WHAT THE EXERCISE ASKS: Reproduce exactly the lines of the material beneath, from the line that contains "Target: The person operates" to the line that contains "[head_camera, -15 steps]", both included, and no other lines.

INFORMATION:
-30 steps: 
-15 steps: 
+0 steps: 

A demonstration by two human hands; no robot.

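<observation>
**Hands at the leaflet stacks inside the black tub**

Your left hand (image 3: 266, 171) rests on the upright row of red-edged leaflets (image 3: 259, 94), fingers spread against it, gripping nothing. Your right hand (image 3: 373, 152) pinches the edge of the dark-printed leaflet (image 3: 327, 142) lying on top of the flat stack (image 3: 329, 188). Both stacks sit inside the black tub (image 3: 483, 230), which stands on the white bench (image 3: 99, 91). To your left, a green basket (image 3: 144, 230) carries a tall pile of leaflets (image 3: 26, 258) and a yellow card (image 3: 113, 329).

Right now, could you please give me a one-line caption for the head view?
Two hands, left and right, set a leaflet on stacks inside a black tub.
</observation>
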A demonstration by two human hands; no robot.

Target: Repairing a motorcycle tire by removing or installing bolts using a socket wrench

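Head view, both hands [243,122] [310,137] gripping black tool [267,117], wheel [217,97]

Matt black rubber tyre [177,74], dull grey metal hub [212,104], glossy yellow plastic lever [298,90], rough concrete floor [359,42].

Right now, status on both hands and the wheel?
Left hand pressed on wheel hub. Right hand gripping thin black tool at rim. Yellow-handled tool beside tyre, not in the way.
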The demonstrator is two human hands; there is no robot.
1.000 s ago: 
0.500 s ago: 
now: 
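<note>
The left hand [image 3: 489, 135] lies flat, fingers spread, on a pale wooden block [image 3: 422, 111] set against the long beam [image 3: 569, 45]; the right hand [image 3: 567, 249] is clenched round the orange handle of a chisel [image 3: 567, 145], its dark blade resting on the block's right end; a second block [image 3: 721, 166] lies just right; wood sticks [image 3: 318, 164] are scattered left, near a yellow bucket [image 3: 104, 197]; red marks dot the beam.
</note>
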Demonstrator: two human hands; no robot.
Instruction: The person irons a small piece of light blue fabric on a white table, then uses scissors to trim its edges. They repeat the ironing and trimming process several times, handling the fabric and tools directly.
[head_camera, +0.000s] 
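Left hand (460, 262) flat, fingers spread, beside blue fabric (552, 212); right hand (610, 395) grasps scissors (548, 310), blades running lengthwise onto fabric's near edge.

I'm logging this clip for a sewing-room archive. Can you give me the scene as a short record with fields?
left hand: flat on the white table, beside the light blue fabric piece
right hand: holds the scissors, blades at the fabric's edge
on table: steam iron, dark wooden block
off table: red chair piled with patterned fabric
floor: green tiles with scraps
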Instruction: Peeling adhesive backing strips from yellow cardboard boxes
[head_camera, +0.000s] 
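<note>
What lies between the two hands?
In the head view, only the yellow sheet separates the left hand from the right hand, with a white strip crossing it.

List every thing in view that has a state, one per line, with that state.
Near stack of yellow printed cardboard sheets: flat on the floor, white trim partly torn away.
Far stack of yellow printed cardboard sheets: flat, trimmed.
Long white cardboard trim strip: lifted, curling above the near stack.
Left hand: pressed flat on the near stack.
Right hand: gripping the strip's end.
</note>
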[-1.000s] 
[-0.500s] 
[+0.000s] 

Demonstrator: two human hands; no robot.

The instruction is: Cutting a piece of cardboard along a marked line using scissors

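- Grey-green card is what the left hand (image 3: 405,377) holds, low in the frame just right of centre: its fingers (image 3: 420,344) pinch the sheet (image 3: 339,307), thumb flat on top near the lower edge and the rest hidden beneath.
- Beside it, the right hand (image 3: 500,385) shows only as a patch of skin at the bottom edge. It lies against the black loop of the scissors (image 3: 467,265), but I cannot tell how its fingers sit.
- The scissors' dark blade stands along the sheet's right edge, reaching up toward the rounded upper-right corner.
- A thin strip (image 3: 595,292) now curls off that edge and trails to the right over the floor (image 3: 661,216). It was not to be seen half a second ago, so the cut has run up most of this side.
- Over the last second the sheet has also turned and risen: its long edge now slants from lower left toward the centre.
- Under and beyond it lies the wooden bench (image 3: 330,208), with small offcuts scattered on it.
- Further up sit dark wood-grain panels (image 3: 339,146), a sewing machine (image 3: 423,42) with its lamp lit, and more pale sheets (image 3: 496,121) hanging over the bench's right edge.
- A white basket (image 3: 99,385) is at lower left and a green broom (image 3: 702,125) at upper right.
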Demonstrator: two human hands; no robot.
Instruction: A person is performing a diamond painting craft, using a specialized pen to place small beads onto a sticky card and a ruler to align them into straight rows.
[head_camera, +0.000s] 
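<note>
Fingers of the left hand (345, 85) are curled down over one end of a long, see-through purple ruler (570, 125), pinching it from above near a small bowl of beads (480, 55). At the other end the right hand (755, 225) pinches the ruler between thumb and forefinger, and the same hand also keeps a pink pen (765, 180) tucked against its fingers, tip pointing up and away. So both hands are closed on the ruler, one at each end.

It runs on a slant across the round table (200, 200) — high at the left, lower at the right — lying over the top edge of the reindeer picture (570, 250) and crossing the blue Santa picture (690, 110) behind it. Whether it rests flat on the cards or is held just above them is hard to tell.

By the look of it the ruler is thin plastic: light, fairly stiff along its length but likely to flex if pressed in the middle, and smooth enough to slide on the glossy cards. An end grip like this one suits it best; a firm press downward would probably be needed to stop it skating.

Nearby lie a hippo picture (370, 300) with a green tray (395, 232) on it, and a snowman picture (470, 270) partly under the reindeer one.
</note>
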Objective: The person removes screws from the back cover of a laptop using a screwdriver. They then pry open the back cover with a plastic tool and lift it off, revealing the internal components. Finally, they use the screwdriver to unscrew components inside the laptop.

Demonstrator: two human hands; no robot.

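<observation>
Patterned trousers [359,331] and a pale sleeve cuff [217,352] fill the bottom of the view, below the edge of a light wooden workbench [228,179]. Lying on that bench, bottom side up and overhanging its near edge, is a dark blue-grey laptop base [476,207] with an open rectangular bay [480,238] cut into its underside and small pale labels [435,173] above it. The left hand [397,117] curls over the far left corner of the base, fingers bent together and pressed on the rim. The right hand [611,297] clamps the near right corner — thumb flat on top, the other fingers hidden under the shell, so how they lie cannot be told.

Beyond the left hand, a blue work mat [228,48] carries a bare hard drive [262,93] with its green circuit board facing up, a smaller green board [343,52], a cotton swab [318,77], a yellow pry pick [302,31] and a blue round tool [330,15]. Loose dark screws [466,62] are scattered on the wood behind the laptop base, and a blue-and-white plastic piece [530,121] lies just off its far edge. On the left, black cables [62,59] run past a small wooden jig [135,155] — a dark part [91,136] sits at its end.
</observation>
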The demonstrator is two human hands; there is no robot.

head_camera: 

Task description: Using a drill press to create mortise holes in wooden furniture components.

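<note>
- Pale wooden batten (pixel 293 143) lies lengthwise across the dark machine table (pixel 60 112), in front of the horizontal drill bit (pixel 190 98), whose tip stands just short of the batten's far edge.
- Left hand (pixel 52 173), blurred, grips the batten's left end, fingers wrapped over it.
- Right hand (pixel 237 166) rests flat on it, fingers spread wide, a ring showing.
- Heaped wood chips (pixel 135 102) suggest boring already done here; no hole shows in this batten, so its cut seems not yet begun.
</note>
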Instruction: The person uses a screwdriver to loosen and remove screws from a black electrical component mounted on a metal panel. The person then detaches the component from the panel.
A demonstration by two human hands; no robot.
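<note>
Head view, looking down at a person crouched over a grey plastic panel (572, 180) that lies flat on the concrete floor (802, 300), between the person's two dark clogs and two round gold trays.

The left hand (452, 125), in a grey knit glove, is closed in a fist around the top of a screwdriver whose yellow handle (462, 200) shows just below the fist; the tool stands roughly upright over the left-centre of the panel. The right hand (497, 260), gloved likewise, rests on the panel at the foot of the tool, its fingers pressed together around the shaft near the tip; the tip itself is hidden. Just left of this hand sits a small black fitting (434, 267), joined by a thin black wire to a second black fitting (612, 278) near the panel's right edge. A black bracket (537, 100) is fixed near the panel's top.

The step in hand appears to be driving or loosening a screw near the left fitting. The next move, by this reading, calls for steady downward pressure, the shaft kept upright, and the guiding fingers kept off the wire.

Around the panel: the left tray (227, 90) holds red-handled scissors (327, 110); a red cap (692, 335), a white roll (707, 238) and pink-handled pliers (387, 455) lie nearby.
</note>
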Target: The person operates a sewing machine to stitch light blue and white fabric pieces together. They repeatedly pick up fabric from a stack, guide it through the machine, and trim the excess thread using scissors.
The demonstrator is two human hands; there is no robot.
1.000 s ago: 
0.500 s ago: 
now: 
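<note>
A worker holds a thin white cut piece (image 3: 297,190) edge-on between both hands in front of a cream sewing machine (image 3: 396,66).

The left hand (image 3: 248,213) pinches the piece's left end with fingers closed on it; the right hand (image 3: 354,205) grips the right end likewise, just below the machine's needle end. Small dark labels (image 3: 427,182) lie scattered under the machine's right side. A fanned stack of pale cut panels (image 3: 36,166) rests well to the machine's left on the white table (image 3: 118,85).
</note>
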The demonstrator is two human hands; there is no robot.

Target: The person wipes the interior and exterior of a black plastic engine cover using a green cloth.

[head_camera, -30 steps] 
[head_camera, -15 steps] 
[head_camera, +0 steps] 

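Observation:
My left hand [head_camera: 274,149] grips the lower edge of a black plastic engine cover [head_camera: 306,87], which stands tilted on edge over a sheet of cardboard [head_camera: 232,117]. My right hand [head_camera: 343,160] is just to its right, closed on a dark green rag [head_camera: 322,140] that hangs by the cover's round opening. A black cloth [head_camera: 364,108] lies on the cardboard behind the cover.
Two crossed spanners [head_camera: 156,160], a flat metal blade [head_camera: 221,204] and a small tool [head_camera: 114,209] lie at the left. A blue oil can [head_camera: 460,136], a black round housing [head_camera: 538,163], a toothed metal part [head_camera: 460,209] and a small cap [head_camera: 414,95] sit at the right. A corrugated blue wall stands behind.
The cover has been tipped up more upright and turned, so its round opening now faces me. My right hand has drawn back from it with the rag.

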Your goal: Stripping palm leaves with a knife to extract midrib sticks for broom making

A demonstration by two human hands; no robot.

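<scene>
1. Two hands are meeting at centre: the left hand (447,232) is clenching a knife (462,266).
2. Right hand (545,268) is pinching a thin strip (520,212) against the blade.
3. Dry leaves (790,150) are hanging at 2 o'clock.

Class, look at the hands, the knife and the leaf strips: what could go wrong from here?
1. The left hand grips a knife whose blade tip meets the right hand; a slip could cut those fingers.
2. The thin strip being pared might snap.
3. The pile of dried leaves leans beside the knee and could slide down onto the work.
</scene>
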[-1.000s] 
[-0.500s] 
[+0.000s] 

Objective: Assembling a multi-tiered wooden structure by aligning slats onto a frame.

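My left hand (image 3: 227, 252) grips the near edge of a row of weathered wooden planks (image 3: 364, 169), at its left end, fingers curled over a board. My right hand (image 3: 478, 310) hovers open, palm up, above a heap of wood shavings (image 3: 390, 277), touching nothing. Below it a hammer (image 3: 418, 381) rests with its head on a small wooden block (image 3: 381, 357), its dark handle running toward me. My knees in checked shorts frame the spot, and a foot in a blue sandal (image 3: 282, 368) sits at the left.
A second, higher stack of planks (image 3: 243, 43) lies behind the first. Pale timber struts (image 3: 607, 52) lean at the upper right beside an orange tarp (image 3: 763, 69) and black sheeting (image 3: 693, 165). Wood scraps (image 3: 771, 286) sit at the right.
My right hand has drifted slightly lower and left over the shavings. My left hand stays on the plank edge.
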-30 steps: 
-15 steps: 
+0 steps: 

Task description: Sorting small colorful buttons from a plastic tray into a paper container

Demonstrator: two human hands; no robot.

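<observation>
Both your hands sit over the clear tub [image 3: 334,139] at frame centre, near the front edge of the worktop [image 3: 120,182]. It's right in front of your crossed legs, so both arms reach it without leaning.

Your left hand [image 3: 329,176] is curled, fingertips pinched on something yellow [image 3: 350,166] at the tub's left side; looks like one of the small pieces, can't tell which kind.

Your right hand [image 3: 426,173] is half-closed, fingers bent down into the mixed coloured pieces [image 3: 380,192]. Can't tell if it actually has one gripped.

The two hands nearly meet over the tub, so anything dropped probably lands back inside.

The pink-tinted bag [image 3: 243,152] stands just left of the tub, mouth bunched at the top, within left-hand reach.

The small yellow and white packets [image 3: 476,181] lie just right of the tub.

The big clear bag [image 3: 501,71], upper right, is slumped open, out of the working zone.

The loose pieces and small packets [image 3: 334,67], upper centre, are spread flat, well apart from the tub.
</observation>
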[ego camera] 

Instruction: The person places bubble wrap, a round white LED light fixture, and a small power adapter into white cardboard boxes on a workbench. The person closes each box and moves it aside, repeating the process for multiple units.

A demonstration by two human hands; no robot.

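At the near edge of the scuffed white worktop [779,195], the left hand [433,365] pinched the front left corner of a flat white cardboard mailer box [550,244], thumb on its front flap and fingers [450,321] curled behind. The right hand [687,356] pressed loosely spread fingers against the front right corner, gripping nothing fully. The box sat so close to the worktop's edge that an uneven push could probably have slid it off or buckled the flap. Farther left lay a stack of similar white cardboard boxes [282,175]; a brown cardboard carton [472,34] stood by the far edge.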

RESULT FOR THIS EXERCISE:
Target: The person operates a sewing machine to stitch light blue and white fabric pieces together. They repeatedly pick up fabric from a stack, guide it through the machine, and trim the excess thread using scissors.
The demonstrator is two human hands; there is no robot.
1.000 s ago: 
0.500 s ago: 
now: 
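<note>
A worker holds a thin white cut piece (image 3: 297,190) edge-on between both hands in front of a cream sewing machine (image 3: 396,66).

The left hand (image 3: 248,213) pinches the piece's left end with fingers closed on it; the right hand (image 3: 354,205) grips the right end likewise, just below the machine's needle end. Small dark labels (image 3: 427,182) lie scattered under the machine's right side. A fanned stack of pale cut panels (image 3: 36,166) rests well to the machine's left on the white table (image 3: 118,85).
</note>
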The demonstrator is two human hands; there is no robot.

Target: The person wipes the interior and exterior of a black plastic engine cover using a green cloth.

[head_camera, -30 steps] 
[head_camera, -15 steps] 

Nothing more remains for this exercise.